Within the data that follows, how many lines contain the word "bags"? Reply with only the number.

** Opening Given records block **

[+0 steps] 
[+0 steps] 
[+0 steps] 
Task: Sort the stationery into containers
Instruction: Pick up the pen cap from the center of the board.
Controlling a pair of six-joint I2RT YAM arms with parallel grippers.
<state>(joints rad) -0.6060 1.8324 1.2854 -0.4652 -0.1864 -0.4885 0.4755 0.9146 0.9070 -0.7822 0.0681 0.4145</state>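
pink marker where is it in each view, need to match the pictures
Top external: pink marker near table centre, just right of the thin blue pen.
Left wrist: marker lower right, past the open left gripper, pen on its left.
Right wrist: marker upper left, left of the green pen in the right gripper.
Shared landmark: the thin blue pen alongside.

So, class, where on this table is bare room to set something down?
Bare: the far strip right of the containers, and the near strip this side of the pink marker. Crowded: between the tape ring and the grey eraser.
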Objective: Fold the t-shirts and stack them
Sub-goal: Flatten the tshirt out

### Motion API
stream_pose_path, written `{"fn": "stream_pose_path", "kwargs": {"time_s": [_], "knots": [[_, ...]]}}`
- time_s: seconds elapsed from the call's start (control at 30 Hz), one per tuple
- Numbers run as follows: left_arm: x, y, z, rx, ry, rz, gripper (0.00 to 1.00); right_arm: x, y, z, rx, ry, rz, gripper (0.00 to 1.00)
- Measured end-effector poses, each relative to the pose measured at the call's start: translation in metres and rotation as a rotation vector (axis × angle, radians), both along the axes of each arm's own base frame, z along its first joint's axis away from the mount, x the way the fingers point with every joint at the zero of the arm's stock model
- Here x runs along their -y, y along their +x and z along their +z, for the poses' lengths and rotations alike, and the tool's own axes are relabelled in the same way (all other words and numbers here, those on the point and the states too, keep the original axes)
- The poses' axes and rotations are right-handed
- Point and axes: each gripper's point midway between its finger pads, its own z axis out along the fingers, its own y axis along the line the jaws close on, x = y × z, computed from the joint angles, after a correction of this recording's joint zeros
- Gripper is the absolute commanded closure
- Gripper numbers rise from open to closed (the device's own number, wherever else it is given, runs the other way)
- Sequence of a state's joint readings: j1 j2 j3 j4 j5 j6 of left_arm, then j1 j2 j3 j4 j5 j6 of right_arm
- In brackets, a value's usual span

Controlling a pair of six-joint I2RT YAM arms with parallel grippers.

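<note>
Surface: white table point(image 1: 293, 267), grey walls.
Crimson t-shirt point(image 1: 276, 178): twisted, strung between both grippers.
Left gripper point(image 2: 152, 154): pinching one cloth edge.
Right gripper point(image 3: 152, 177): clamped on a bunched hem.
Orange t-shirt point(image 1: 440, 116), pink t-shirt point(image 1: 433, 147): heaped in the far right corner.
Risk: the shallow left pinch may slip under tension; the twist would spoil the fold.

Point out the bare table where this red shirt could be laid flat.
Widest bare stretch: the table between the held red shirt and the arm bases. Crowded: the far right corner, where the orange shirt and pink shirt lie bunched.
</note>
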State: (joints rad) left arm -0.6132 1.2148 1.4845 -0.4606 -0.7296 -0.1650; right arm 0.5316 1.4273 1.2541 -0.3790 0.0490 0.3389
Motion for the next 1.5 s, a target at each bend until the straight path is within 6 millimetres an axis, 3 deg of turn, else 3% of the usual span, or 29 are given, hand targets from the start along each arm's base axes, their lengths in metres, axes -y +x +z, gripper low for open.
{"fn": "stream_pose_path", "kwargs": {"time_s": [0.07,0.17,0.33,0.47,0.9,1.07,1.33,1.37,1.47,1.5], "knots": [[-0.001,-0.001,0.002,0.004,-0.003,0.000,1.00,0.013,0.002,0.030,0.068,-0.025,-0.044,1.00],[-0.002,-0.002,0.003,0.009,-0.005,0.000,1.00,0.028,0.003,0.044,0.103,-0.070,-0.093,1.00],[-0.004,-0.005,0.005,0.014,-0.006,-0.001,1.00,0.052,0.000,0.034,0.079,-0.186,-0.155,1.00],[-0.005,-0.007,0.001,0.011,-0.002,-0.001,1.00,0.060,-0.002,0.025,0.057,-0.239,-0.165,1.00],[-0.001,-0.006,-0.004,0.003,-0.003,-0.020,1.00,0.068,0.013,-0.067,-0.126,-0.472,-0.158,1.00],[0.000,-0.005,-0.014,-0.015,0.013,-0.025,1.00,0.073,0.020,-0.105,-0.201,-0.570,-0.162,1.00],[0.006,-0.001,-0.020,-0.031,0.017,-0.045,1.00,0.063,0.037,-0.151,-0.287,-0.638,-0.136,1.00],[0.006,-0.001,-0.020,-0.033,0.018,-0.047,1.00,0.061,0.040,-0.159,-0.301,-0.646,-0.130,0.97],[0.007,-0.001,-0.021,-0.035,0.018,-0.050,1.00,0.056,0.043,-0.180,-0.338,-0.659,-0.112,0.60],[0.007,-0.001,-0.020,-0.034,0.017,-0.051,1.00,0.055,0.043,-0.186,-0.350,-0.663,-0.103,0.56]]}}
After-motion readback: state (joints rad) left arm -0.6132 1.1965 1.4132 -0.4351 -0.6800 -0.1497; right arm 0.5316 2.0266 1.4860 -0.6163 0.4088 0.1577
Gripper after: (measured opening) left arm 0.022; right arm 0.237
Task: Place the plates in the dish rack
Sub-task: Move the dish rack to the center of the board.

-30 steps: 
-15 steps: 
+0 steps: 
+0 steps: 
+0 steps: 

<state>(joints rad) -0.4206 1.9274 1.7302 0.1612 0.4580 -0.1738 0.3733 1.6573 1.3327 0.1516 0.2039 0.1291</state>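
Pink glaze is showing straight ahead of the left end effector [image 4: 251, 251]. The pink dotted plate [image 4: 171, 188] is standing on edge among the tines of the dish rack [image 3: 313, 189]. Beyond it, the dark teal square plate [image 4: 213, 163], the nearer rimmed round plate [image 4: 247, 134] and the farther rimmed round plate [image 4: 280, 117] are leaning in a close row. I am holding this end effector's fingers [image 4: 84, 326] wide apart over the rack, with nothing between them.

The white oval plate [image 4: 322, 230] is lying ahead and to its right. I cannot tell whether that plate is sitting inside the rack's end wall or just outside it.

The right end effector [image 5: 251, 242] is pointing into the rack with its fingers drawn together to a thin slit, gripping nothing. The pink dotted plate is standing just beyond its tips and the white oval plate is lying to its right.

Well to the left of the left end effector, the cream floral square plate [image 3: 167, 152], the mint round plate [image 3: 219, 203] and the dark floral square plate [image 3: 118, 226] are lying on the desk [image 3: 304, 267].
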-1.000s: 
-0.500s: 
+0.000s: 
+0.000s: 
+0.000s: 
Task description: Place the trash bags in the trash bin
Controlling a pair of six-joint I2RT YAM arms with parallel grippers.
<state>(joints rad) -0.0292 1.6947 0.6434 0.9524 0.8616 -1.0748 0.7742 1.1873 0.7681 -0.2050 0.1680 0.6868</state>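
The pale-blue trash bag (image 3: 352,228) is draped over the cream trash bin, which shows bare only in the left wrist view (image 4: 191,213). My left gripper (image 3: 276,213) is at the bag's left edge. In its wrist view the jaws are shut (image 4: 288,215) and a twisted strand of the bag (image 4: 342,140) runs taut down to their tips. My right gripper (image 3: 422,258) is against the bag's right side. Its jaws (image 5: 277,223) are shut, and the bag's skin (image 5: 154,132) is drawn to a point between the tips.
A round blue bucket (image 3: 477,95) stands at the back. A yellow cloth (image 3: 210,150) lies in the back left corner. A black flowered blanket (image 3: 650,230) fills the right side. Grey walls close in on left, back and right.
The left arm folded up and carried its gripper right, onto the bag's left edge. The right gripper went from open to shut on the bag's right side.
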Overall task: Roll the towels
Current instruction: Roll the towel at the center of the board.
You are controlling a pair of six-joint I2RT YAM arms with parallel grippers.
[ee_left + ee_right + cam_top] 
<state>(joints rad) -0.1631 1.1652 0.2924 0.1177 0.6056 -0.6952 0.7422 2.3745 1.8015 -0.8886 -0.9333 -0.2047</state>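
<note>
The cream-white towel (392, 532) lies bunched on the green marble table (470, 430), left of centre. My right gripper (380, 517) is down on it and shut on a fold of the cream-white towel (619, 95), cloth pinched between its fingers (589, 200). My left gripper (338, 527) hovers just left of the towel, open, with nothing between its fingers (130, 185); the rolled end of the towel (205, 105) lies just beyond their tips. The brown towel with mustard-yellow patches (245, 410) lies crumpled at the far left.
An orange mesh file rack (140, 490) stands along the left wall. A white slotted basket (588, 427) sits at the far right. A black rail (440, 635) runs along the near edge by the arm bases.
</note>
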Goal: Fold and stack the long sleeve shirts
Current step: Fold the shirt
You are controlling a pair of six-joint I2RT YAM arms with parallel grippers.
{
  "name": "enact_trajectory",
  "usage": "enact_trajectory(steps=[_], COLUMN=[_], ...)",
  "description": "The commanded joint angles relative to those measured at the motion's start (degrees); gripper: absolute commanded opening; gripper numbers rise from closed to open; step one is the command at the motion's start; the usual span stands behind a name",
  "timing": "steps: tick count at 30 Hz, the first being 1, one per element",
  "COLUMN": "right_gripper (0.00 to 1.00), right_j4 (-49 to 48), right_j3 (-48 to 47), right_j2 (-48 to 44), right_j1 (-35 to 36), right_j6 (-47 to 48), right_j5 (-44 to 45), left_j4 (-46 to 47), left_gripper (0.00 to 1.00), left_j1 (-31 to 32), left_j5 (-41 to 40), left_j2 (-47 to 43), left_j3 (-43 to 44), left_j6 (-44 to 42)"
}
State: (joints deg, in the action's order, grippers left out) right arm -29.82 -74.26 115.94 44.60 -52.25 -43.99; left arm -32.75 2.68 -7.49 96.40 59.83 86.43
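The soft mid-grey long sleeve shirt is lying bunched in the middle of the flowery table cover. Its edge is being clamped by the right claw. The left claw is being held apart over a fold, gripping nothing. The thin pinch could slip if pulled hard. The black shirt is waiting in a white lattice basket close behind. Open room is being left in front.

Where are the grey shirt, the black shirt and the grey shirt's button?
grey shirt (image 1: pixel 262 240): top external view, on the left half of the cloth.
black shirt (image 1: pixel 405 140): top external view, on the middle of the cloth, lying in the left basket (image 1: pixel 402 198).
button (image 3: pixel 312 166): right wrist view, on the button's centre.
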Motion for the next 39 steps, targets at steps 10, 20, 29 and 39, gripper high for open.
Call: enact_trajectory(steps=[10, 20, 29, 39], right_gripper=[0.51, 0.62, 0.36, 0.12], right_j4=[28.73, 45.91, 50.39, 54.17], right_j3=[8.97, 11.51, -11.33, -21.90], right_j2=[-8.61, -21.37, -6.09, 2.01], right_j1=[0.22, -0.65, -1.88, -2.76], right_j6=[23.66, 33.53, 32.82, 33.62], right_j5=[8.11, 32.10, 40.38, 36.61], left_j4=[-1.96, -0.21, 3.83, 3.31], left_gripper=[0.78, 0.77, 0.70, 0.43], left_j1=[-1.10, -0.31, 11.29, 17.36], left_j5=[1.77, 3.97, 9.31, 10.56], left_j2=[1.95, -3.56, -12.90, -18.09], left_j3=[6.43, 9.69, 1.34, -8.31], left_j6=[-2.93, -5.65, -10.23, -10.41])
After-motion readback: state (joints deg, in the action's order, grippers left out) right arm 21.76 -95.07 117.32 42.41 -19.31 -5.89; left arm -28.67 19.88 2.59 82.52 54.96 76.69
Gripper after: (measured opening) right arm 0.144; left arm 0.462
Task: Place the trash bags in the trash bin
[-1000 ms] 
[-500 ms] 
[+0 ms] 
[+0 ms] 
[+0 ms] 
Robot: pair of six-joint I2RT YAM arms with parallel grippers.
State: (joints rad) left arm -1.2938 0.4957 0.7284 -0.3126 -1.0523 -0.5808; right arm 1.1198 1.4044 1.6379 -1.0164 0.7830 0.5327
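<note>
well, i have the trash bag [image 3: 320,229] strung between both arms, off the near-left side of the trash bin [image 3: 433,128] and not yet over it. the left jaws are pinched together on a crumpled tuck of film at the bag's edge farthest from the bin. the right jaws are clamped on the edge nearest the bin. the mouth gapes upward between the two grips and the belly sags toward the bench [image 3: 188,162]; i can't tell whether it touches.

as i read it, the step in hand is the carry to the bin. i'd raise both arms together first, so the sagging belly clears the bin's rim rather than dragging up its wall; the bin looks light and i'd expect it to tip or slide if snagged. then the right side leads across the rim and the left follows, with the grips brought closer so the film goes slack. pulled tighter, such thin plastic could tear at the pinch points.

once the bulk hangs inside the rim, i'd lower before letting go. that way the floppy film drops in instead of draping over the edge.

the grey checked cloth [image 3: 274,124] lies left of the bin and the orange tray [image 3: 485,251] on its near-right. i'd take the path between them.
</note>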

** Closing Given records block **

**Output for this task**
2